Keeping every character intact, repeat the whole listing.

═══ Dataset excerpt

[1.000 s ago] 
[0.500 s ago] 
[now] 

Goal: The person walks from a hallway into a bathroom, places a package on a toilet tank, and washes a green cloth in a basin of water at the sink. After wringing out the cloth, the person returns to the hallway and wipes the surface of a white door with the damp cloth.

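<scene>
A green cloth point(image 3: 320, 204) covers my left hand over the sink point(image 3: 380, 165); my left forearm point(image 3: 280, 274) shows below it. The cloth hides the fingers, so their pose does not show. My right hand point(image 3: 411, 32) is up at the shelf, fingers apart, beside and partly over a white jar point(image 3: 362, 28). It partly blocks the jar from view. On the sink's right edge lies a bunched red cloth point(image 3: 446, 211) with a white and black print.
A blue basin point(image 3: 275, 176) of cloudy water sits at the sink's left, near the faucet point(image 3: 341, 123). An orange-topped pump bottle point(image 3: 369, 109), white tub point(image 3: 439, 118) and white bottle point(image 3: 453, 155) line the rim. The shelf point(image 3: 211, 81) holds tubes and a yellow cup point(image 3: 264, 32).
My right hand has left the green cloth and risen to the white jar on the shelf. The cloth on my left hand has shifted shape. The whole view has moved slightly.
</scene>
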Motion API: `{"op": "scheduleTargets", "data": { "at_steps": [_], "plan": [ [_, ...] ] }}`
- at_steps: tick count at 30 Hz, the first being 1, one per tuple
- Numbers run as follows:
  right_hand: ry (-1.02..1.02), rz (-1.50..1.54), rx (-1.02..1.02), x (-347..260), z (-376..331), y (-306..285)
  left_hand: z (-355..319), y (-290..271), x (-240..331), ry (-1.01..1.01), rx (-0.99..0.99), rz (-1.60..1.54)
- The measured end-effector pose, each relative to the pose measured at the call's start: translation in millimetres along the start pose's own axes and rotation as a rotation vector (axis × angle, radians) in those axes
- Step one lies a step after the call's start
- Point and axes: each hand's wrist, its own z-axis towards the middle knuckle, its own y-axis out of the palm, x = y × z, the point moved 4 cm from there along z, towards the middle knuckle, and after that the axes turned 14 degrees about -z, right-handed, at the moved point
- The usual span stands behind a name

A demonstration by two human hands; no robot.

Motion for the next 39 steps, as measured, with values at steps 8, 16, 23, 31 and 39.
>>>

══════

» Your response
[1.000 s ago] 
[0.500 s ago] 
[now] 

Goal: The person walks from a hallway into a bathroom, places a package on a toilet tank, and washes a green cloth in a basin of water at the sink. After wringing out the cloth, the person returns to the hallway and wipes the surface of a white door with the damp cloth.

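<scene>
A green cloth point(image 3: 320, 204) covers my left hand over the sink point(image 3: 380, 165); my left forearm point(image 3: 280, 274) shows below it. The cloth hides the fingers, so their pose does not show. My right hand point(image 3: 411, 32) is up at the shelf, fingers apart, beside and partly over a white jar point(image 3: 362, 28). It partly blocks the jar from view. On the sink's right edge lies a bunched red cloth point(image 3: 446, 211) with a white and black print.
A blue basin point(image 3: 275, 176) of cloudy water sits at the sink's left, near the faucet point(image 3: 341, 123). An orange-topped pump bottle point(image 3: 369, 109), white tub point(image 3: 439, 118) and white bottle point(image 3: 453, 155) line the rim. The shelf point(image 3: 211, 81) holds tubes and a yellow cup point(image 3: 264, 32).
My right hand has left the green cloth and risen to the white jar on the shelf. The cloth on my left hand has shifted shape. The whole view has moved slightly.
</scene>
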Motion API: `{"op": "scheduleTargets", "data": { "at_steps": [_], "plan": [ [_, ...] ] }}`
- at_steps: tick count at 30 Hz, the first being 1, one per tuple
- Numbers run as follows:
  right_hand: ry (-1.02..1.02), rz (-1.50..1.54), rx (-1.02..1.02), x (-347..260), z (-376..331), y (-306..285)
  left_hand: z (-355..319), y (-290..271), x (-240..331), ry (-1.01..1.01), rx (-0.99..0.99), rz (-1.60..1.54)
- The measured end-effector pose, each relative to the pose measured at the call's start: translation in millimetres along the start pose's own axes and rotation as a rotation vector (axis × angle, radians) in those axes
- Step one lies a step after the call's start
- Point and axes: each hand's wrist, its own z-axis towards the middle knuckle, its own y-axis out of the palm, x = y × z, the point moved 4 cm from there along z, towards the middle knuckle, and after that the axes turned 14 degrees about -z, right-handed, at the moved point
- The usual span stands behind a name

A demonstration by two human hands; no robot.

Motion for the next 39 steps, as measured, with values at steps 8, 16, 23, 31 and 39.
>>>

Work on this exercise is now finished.